En automne dernier, quand je t’ai fait part de l’aventure singulière qui m’est arrivé, il y a plus de 30 ans, en face des tableaux de Rembrandt, tu m’as demandé d’en faire une relation écrite. Je veux donc essayer, aussi fidèlement que possible, d’en évoquer le souvenir en moi.

Il arrive parfois qu’une image du passé, qui reposait comme enfouie en nous-mêmes depuis très longtemps, soudain réapparaisse, révélation toute nouvelle dans sa lumière et se contours.

C’était en hiver 1938 alors que, par une de ces mornes matins du mois de janvier parisien, je marchais seul dans les étroites rues du Quartier Latin menant aux quais de la Seine par le Pont Royal vers le Louvre.

Ce fut seulement à l’air libre du vieux pont, au champ de vue largement dégagé, que je prêtais attention à l’éclairage tout à fait particulier. Le paysage était comme enveloppé d’une nuance d’or sombre qui couvrait légèrement le tout et reposait pareille à une voile de deuil sur le large fleuve et la ville. Le disque d’or du soleil, un peu masqué par une brume en grisaille, apparaissait de temps à autre suivant les alternances des ombres et de la lumière en une éblouissante feuille d’argent aplatie.

Etonné de cet étrange phénomène qui enveloppait tout d’une lueur douce, telle qu’on la rencontre souvent chez les vieux peintres paysagistes hollandais, je restai comme rivé sur place jusqu’au moment où un courant d’air froid dissipa le tout, retira ce rideau de voile gris noir et me fit reprendre le chemin. A présent les formes dans leur ensemble se présentent plus nettes, plus froides.

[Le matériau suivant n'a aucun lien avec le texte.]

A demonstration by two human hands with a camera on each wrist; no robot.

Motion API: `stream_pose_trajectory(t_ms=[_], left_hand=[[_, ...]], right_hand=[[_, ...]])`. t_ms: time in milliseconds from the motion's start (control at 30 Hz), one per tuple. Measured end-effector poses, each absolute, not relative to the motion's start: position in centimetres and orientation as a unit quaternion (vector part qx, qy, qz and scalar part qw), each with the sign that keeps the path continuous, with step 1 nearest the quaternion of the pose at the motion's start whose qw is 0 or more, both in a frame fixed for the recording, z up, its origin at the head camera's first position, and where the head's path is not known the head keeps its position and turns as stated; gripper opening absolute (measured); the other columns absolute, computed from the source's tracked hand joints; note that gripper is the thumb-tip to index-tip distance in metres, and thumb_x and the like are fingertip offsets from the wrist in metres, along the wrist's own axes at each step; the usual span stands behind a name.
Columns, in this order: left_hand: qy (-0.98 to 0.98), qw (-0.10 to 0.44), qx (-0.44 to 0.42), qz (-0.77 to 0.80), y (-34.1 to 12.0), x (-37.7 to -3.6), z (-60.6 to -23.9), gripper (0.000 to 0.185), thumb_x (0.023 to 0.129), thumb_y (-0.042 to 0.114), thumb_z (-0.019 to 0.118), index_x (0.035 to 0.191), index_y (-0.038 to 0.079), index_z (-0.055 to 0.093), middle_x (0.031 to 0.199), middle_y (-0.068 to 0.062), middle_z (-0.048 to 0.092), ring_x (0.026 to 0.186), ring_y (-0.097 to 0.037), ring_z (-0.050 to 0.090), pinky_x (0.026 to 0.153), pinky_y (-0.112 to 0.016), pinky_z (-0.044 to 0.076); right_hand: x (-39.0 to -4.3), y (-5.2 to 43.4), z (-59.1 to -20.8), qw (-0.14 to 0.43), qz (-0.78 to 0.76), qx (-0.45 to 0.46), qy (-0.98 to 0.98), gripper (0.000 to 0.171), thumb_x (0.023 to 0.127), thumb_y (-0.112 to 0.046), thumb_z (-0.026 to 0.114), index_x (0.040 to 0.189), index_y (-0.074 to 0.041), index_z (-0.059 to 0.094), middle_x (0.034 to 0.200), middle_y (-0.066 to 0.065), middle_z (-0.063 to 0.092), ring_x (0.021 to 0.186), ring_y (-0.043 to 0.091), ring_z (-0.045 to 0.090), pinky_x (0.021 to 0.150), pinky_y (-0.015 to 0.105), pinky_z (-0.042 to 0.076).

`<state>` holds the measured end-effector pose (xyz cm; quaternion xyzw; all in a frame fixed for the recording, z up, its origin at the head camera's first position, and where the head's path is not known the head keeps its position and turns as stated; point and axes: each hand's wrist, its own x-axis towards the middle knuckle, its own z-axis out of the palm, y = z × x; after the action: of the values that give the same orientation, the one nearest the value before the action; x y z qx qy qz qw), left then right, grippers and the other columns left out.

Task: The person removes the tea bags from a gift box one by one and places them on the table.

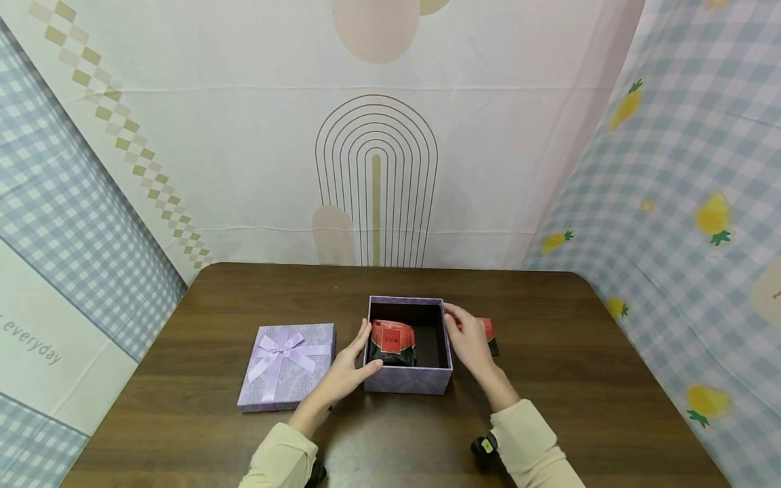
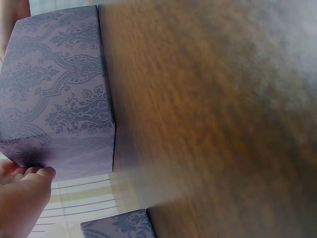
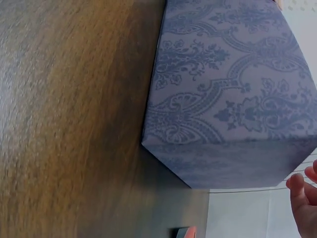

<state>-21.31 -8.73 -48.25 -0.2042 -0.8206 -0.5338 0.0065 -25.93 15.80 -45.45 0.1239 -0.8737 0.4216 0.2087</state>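
Mid-tabletop, near edge side: both hands flank an open lilac box [image 1: 407, 379].
Left hand [image 1: 349, 371]: fingers straight, laid flat against the box's left wall, thumb at the near-left corner; grip loose and uncurled, pressing rather than clasping. In the left wrist view only the fingertips [image 2: 27, 174] show, touching the patterned wall [image 2: 54, 89].
Right hand [image 1: 470, 342]: fingers extended along the box's right wall, tips up at the far-right rim; grip likewise uncurled, holding nothing. Right wrist view shows fingertips [image 3: 303, 191] just beside the box corner [image 3: 223, 99].
Box: square, damask print, lid off, dark interior; sits at the middle of the tabletop [image 1: 610, 379], closer to the near edge than the far one.
Inside box: a red-and-black packet [image 1: 392, 342], lying in the left half, tilted against the left wall.
Behind right hand: a second red packet [image 1: 489, 332] on the tabletop, just beside the box's right side, mostly hidden by the hand.
Lid [image 1: 287, 364]: lilac, satin bow on top, flat on the tabletop left of the box, just beside the left hand.
Sleeves: cream, both forearms entering from the near edge.
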Motion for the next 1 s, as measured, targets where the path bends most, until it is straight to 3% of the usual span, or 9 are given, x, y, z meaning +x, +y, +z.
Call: stream_pose_trajectory(t_ms=[233, 467, 600, 733, 867, 1000], left_hand=[[-0.820, 0.003, -0.202, -0.536, -8.8, -21.3, -48.2, 0.073, 0.084, 0.011, 0.062, 0.142, -0.005, 0.021, 0.149, -0.017, 0.009, 0.136, -0.031, 0.015, 0.108, -0.048, 0.016], [-0.818, 0.004, -0.202, -0.538, -8.8, -21.3, -48.4, 0.073, 0.084, 0.011, 0.062, 0.141, -0.005, 0.021, 0.149, -0.020, 0.010, 0.136, -0.031, 0.015, 0.108, -0.049, 0.015], [-0.817, 0.007, -0.206, -0.538, -8.8, -21.3, -48.4, 0.073, 0.084, 0.011, 0.062, 0.141, -0.007, 0.021, 0.148, -0.023, 0.011, 0.136, -0.031, 0.015, 0.107, -0.049, 0.015], [-0.818, 0.003, -0.202, -0.538, -8.8, -21.4, -48.4, 0.072, 0.084, 0.010, 0.062, 0.141, -0.006, 0.021, 0.149, -0.021, 0.011, 0.136, -0.030, 0.015, 0.108, -0.049, 0.015], [-0.817, -0.002, -0.196, -0.542, -8.7, -20.8, -47.4, 0.071, 0.085, 0.007, 0.061, 0.142, -0.005, 0.021, 0.149, -0.020, 0.010, 0.136, -0.030, 0.015, 0.108, -0.048, 0.015], [-0.817, -0.012, -0.195, -0.543, -8.4, -19.8, -45.2, 0.069, 0.085, 0.003, 0.059, 0.141, -0.007, 0.020, 0.148, -0.023, 0.010, 0.135, -0.034, 0.015, 0.108, -0.050, 0.015]], right_hand=[[-25.7, 15.2, -45.3, 0.208, 0.406, 0.144, -0.878, 0.026, 0.087, -0.004, 0.057, 0.112, 0.002, 0.063, 0.105, 0.017, 0.066, 0.085, 0.024, 0.063, 0.072, 0.041, 0.050], [-25.4, 14.2, -44.8, 0.142, 0.404, 0.162, -0.889, 0.029, 0.089, -0.007, 0.057, 0.116, -0.001, 0.061, 0.091, 0.013, 0.065, 0.059, 0.012, 0.048, 0.059, 0.029, 0.043], [-25.2, 13.3, -44.5, 0.094, 0.392, 0.179, -0.898, 0.034, 0.089, -0.009, 0.056, 0.122, 0.000, 0.057, 0.088, 0.013, 0.064, 0.056, 0.009, 0.046, 0.054, 0.026, 0.040], [-25.2, 12.3, -44.4, 0.055, 0.374, 0.189, -0.906, 0.040, 0.091, -0.012, 0.055, 0.129, -0.001, 0.051, 0.071, 0.004, 0.054, 0.047, 0.008, 0.040, 0.046, 0.024, 0.036], [-25.2, 11.2, -44.6, 0.037, 0.348, 0.195, -0.916, 0.042, 0.091, -0.014, 0.055, 0.130, 0.000, 0.048, 0.082, 0.009, 0.059, 0.047, 0.009, 0.040, 0.052, 0.027, 0.040], [-25.1, 10.4, -44.9, 0.013, 0.318, 0.195, -0.928, 0.044, 0.090, -0.015, 0.056, 0.130, 0.002, 0.048, 0.106, 0.019, 0.061, 0.067, 0.018, 0.057, 0.072, 0.039, 0.049]])
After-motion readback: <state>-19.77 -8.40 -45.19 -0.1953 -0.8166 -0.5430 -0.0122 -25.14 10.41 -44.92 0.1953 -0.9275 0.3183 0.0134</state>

Je pus reconnaître les contours précis des arbres dépouillés et noirâtres du « Vert Galand », les belles et veilles maisons du quai Voltaire et même les décors de la longue façade du Louvre. L’enchantement s’était évanoui, chassé par la luminosité.

Il faut dire, qu’en cette saison hivernale, Paris revêt un aspect presque crépusculaire qui enveloppe tout et qui peut souvent durer tout au long du jour. Alors les lumières s’allument aux fenêtres des maisons tout est illuminé dans les magasins et les voitures circulent feux allumés à travers l’agitation des rues. On appelle ce crépuscule en plein jour la Purée. Ce sont des brumes planant très haut et cachant le soleil qui sont la cause de ce phénomène. Mais ce n’est pas le brouillard opacifiant et glacial de Londres, que nous décrit Dickens dans ses contes de Noël et dont il nous a laissé de poignantes et magnifiques descriptions.

Mais, à vrai dire, j’étais content de voir la clarté augmenter ; j’y voyais un présage favorable pour la visite que je comptais faire ce jour à la galerie de tableaux du Louvre. Et je fus bientôt devant les œuvres des Titien, Véronèse, Tintoret qui, chaque fois, me paraissaient merveilleusement nouveaux et qui rayonnaient une fois de plus le charme de leur peinture basée sur la vivacité des couleurs.

Je ne sais plus combien de temps je suis resté devant le Concert Champêtre de Giorgione à peintre une copie libre. Il pouvait être midi et une sorte de lumière vespérale régnait dans les salles et tombait sur les tableaux, au point qu’à un moment donné, je pouvais à peine voir mon original : le splendide tableau semblait s’enfoncer dans le rouge sombre du mur. J’arrêtai donc de peindre et fermai ma petite boîte à peinture.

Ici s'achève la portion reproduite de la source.